Washington State Governor Jay Inslee speaks with special ed Pre-K teacher Michelle Ling in her classroom at Phantom Lake Elementary School in Bellevue on Tuesday. (Ellen M. Banner/The Seattle Times via AP, Pool)

Washington State Governor Jay Inslee speaks with special ed Pre-K teacher Michelle Ling in her classroom at Phantom Lake Elementary School in Bellevue on Tuesday. (Ellen M. Banner/The Seattle Times via AP, Pool)

Governor: Educators are now eligible for coronavirus vaccine

“This should give educators more confidence,” Jay Inslee said. Other frontline workers could soon be next.

OLYMPIA — All teachers and licensed child care workers in Washington are now eligible for COVID vaccines.

But it’s unclear how they’ll secure their doses.

Effective immediately, educators, including preschool instructors, have been moved into the first tier of the state’s phase 1B, Gov. Jay Inslee announced Tuesday. They join health care workers; long-term care residents and staff; people over 65; and those 50 and older in multigenerational households.

“The good news is that schools will be able to open and we are pleased that teachers will be back in the classroom,” Inslee said in a news release. “This should give educators more confidence to return to in-person learning and that it can be done with the safety protocols that are being used by 1,400 other schools in our state right now.”

And eligibility could soon follow for grocery store staff, farm workers, food processors and bus drivers, corrections workers and others who work at congregate settings, the governor added.

The decision came shortly after President Joe Biden told governors that states need to start getting doses to educators soon. The president also announced the country will have enough doses for every adult by the end of May, adding all educators should get at least one shot by the end of the month.

It won’t be easy.

Just ask the more than 80,000 people in Snohomish County in the original Phase 1B1 still waiting for their first shot, which includes many of the county’s oldest residents, who are most vulnerable to dying from COVID. And this week, 3,000 of the incoming 13,000 vaccine doses are reserved for first shots, while the rest are for second ones.

Meanwhile, it’s not clear how teachers will access the vaccine.

Under the president’s plan, teachers would be prioritized in the country’s federal pharmacy program, which sends doses directly to local grocery stores and pharmacies. For Washington, that includes all 170 Alberstons, Safeway and Kroger branches.

But Inslee’s announcement said teachers could use Phase Finder to try and schedule appointments with providers “right away.”

On Tuesday night in a news release, the state Department of Health said the agency was reaching out to the federal government for “clarity to ensure rollout in our state will result in ample vaccine supply through various providers and equitable access for education and childcare workers.”

So far, the Snohomish Health District hasn’t received any guidance, from the state or federal government, on how to handle the revision.

The Department of Health remains committed to vaccinating older adults, the agency said. But giving educators eligibility across all providers, with limited supply, will likely mean the few available appointments go to younger people, who are less likely to experience severe illness from COVID, but are more tech savvy and apt to secure a dose than older residents.

For months, that has been Inslee’s argument for keeping educators out of the earliest vaccine phases.

“There’s a mathematical equation here we have to face,” the governor said at a late January news conference. “Every teacher that is vaccinated today means one less 80-, 90-, 100-, 70-, 65-year-old person doesn’t get a vaccine. … I just do not believe that 25-year-old teachers think they should be getting in line ahead of their 80-year-old grandparents.”

Nationally, most states elected to include all school staff in the earliest vaccine phases.

Some, including Washington, prioritized older residents who are the most likely to experience severe illness or death.

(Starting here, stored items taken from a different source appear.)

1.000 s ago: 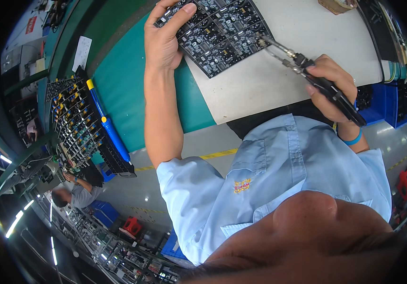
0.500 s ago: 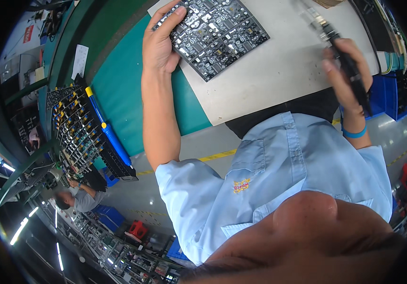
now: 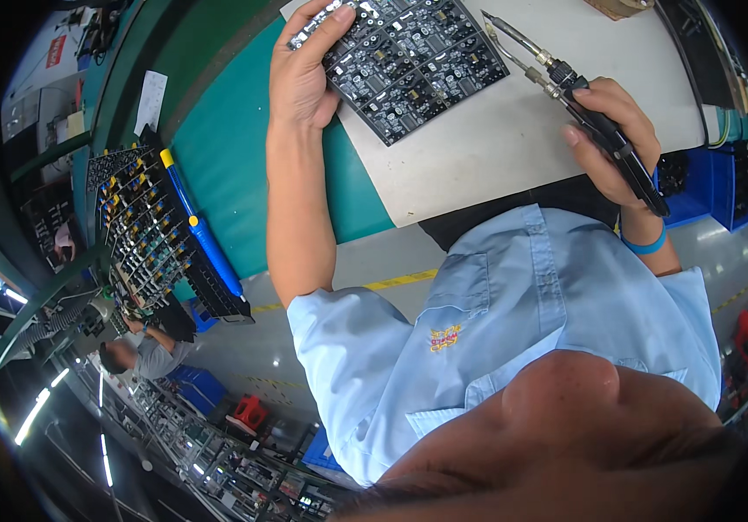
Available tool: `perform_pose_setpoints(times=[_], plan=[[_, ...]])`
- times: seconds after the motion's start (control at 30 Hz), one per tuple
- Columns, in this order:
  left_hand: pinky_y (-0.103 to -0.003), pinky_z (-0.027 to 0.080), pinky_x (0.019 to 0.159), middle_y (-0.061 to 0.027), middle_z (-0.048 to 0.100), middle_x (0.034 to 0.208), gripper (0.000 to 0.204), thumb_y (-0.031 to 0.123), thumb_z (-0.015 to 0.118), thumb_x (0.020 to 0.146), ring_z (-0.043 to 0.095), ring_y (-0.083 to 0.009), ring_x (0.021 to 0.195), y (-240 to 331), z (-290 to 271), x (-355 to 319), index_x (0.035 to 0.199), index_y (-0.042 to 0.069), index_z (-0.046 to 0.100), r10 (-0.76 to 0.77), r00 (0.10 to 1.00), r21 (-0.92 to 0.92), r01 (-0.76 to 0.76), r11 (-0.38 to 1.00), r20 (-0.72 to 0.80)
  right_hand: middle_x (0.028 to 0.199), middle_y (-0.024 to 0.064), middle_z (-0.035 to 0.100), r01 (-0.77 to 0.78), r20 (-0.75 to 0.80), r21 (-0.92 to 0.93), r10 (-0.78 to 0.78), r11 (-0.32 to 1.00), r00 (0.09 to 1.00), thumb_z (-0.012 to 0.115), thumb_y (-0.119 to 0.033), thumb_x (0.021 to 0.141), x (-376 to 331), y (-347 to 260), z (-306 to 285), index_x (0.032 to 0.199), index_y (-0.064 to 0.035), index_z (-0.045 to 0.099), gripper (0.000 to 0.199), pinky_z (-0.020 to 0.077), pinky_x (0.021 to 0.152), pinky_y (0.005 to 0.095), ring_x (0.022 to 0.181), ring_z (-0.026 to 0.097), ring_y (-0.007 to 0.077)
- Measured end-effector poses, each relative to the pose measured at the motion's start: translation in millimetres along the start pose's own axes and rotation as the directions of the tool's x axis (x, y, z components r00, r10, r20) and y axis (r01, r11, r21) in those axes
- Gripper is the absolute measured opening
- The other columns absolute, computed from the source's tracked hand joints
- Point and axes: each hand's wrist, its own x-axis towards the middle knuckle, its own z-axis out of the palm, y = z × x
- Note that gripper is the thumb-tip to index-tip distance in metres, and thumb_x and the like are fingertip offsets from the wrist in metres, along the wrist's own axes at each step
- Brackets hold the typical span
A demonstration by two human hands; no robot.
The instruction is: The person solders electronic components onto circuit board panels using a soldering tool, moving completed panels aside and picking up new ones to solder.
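Note:
My left hand [image 3: 304, 83] grips the left corner of a black circuit board panel [image 3: 426, 65], thumb on top. The panel is dense with small parts and divided into several repeating sections. It is held over a light grey sheet on the bench; its far edge runs out of view. My right hand [image 3: 604, 178] is closed round the black handle of a soldering iron [image 3: 598, 122] with a thin metal feed tube beside its shaft. The iron's tip points up and left, close to the panel's right edge; I cannot tell whether they touch.
A green mat [image 3: 226, 165] lies left of the grey sheet [image 3: 478, 157]. On it, a blue desoldering pump [image 3: 209, 244] with a yellow end rests beside a rack of upright boards [image 3: 143, 230]. Blue bins [image 3: 726, 196] stand at right. Another person [image 3: 152, 352] works far left.
The soldering iron and my right hand have moved left, bringing the tip beside the panel. The panel in my left hand has shifted slightly right.

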Motion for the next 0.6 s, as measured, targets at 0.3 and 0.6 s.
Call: perform_pose_setpoints(times=[0.3,0.6], plan=[[-0.027,0.052,0.083,-0.0147,0.067,0.112,0.038,0.003,0.066,0.088,0.064,-0.0199,0.093,1.6,3.2,-2.4,0.125,0.000,0.059,0.005,1.000,0.006,-0.005,1.000,-0.001,0.097,0.0147,0.066,-0.011,-0.001,-0.001,0.011,1.000,1.000,0.070,0.007,0.073,-1.4,1.8,-1.1,0.114,0.0040,0.066,0.041,0.0473,0.070,0.0277,0.077,0.060,0.0218],[-0.028,0.053,0.084,-0.0150,0.066,0.114,0.040,0.003,0.066,0.088,0.064,-0.0202,0.094,0.9,5.0,-4.9,0.127,0.000,0.058,-0.017,1.000,0.006,0.017,1.000,0.017,0.101,0.0148,0.065,-0.079,-0.041,0.049,0.081,0.996,0.996,0.072,0.005,0.076,-1.2,-4.0,1.4,0.117,0.0040,0.065,0.042,0.0492,0.073,0.0294,0.080,0.060,0.0225]])
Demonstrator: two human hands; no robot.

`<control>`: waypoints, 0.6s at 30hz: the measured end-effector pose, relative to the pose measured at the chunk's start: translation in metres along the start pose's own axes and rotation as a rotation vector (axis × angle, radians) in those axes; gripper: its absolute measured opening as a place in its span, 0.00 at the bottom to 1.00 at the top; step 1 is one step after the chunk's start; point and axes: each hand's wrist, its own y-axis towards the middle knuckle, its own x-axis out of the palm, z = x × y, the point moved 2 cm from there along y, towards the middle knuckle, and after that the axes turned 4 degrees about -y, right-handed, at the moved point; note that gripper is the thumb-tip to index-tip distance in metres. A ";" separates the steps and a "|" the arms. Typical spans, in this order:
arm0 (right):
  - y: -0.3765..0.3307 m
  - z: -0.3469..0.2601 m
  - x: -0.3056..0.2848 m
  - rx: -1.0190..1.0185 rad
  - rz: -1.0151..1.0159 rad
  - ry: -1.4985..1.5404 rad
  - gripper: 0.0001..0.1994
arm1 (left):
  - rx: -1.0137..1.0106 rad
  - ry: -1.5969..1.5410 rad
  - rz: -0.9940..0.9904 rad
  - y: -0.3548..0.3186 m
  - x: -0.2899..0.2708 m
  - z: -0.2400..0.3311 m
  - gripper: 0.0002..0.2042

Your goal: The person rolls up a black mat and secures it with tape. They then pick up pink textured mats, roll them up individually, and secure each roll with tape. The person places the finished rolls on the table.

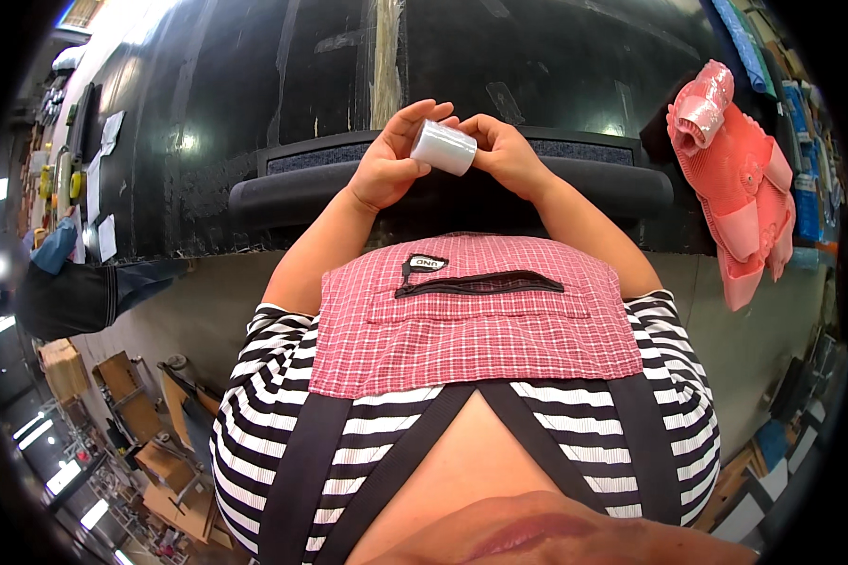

In February, the governor outlined a plan to bring state-funded COVID-19 testing directly to schools as a way to build confidence in reopening.

State reports have shown that on-campus transmission of COVID is relatively low. The federal Centers for Disease Control has said vaccinating teachers isn’t essential for a safe reopening.

“The data and research show that if schools follow all health and safety requirements, they can safely reopen without widespread vaccination within the school community,” Superintendent of Public Instruction Chris Reykdal said in a statement. “However, like President Biden, we know vaccination of school employees is an additional layer of protection that will provide comfort to staff, students, and families.”